He grunted disapproval at my humour and I went to rescue Mal. He had a hand pressed up to the window and was looking very grumpy at me through the glass. I opened the door and unbuckled him.
“Juice, pease,” he demanded. “Juice!”
“Hold on a minute, buddy,” I promised. “I have to find it first.”
“It’s in the blue bag,” Fay informed me. “I ‘member, ‘cause you said, ‘Fay, ‘member Mal’s juice is in the blue bag’. I did.”
“Good girl,” I said. “You wouldn’t happen to know where I put the blue bag, would you?”
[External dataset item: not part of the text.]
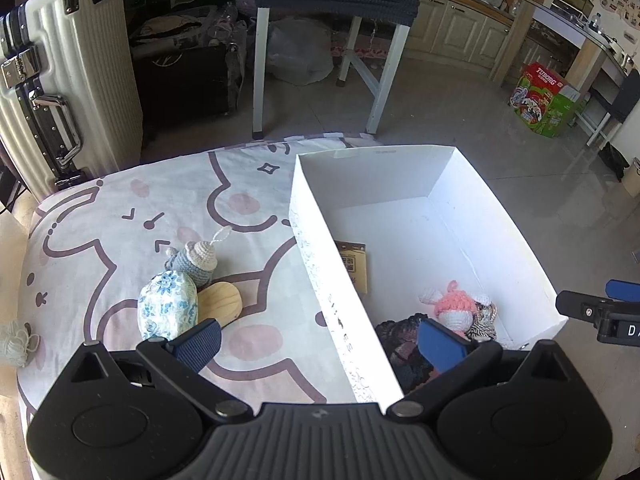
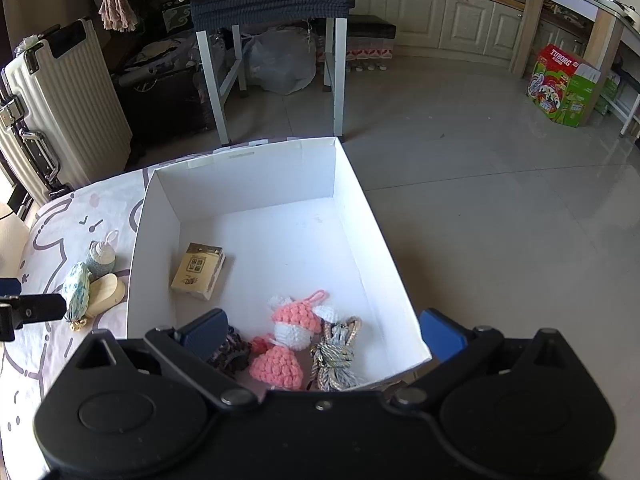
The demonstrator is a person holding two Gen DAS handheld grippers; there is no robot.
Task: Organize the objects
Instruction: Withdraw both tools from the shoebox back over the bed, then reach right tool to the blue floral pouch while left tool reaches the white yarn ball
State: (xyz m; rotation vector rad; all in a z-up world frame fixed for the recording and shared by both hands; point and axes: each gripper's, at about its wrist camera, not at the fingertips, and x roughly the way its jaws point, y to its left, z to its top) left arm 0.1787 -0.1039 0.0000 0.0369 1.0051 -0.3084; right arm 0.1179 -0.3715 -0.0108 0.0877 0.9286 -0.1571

Fay shook her head. “That wasn’t in the ‘structions, Daddy.”
“No. No, it wasn’t.”
McCoy gave a cough behind me that I suspect was an attempt to cover up laughter. When I’d pulled Mal into my arms and turned around to face him again, the twinkle in his eye was all that was left of his amusement. I glared at him, politely, and shut the car door. Mal took a look at McCoy and then hid his face in my neck.
“Shy?” McCoy asked.
“Just a little.”
Fay had managed to get the car door open and was looking out of it, trying to decide whether she could make the jump from her booster seat. I went over and held out my hand for her to hold on to. She leapt joyfully into the dirt, sending up another cloud of dust around us.
“Hello,” she greeted McCoy.
“Hello young miss,” McCoy returned.
“I’m Fay,” she added.
“Mmm,” he replied, with a nod.
“You have a very big front yard,” she observed, looking around the open space.
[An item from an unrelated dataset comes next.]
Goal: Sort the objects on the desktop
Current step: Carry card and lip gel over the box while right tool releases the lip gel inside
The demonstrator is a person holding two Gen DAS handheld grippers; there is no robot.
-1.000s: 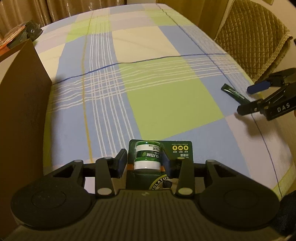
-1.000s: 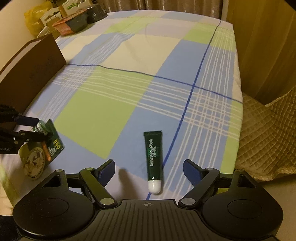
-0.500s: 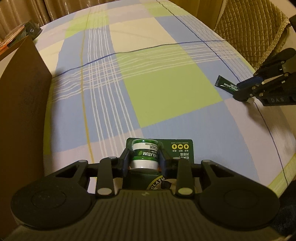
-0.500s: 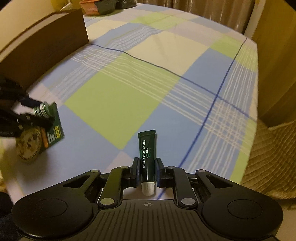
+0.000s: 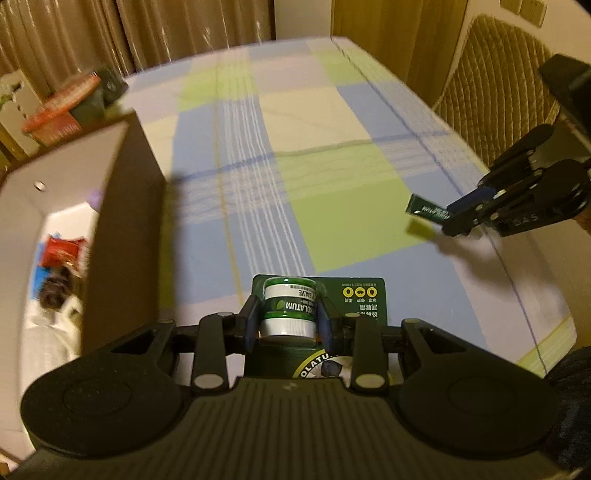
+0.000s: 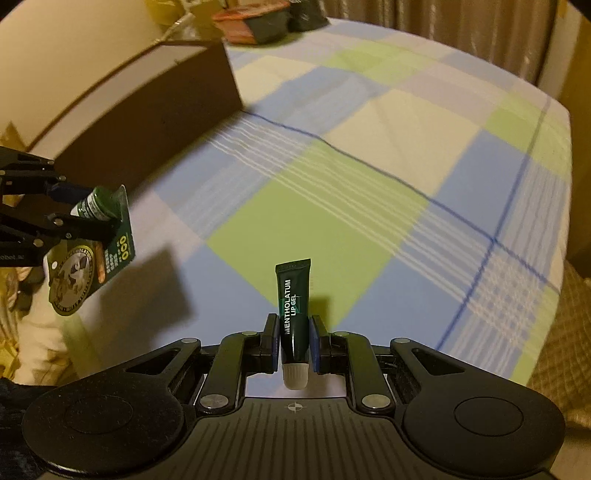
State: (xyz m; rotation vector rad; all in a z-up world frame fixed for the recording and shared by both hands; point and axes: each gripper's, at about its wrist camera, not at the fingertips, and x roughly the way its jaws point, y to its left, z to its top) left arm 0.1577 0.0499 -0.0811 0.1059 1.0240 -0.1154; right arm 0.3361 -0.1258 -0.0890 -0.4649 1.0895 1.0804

“A big back yard, too,” McCoy said. “Hungry?”
“Ya-huh,” Fay agreed. “All the donuts are gone!”
“You can help with lunch,” he decided. He waved towards the house and Fay skipped over and took the waving hand. McCoy hesitated for a moment and then closed his hand over hers. “Hoss, you unpack.”
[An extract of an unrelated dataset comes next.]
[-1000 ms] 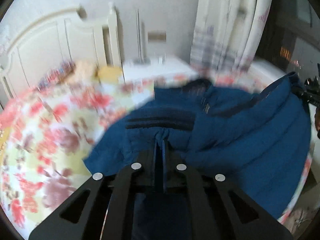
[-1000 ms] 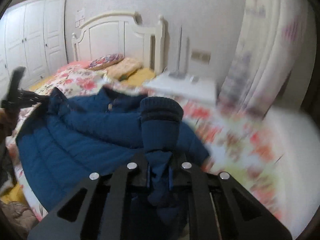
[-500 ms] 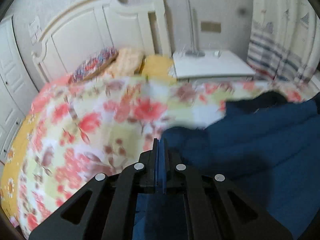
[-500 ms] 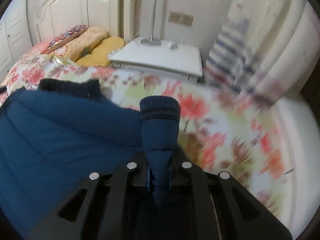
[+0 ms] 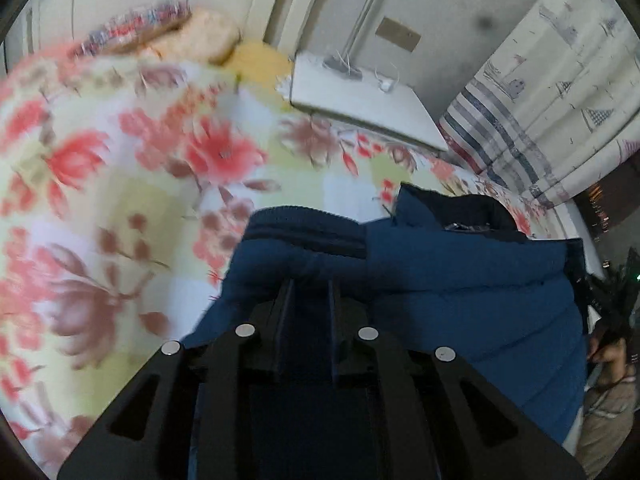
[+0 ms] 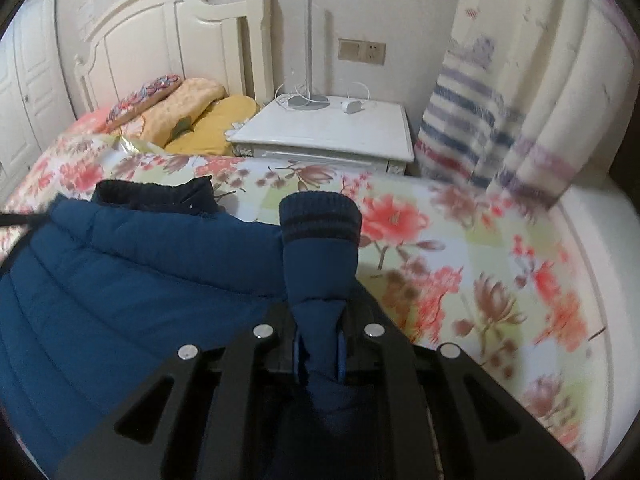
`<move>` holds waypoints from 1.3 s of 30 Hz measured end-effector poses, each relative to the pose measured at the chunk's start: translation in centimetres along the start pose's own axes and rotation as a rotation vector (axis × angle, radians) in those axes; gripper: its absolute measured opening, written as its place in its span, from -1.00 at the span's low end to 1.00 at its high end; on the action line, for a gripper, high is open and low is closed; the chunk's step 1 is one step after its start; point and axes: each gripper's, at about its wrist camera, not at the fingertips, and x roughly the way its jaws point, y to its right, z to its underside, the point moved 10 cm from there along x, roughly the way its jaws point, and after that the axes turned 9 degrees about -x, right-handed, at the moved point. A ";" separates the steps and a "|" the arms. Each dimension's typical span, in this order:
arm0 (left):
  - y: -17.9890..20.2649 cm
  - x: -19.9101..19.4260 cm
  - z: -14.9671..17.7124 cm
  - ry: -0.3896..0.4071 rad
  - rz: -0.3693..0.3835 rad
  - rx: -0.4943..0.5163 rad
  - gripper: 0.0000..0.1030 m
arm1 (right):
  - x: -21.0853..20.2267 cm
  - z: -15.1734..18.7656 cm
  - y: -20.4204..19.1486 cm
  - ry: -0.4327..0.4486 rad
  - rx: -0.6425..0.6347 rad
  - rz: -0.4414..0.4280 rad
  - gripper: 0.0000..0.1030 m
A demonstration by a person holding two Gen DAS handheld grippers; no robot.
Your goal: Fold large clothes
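Note:
A large blue padded jacket [image 5: 472, 280] lies spread on the floral bedspread [image 5: 120, 168], its dark collar [image 5: 460, 208] toward the headboard. My left gripper [image 5: 310, 292] is shut on the left sleeve near its striped knit cuff [image 5: 304, 232]. In the right wrist view the jacket body [image 6: 120, 272] fills the lower left. My right gripper [image 6: 318, 320] is shut on the right sleeve, whose striped cuff [image 6: 320, 216] stands up ahead of the fingers. The right gripper also shows at the left wrist view's right edge [image 5: 600, 300].
A white nightstand [image 6: 332, 132] with a lamp base and cables stands beside the bed. Pillows [image 6: 192, 108] lie against the white headboard [image 6: 168, 40]. A striped curtain [image 6: 500, 120] hangs at the right. White wardrobe doors [image 6: 24, 92] are at the far left.
Both grippers swung with their sleeves. The left view has turned back toward the jacket and tilted; the right gripper has drawn back, showing more of the jacket and bed.

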 end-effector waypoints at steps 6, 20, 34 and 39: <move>-0.5 1.9 -0.3 -0.060 0.014 -0.002 -0.90 | 0.7 0.1 0.0 -0.009 0.017 -0.026 -0.73; -0.3 -8.5 -5.0 0.370 -0.187 -0.012 -1.00 | 0.2 -5.6 0.1 0.068 -0.006 0.015 -0.72; 11.2 -1.9 1.7 0.251 -0.334 0.356 -0.99 | -1.7 -4.5 -8.1 0.083 -0.148 0.019 0.48; 12.5 4.4 3.0 0.170 -0.529 0.479 -0.99 | 4.2 -1.3 -11.7 -0.079 -0.264 0.006 0.52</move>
“Yes, sir,” I mumbled, in agreement.
He and Fay went inside, Fay wondering whether there was peanut butter. I took a look at the trunk full of bags and baby stuff and then looked at Mal, who had raised his head once McCoy was gone.
“Juice, pease?” He asked, hopeful.
“Right. Let’s unpack the blue bag first.”
It was on the bottom of the pile, of course.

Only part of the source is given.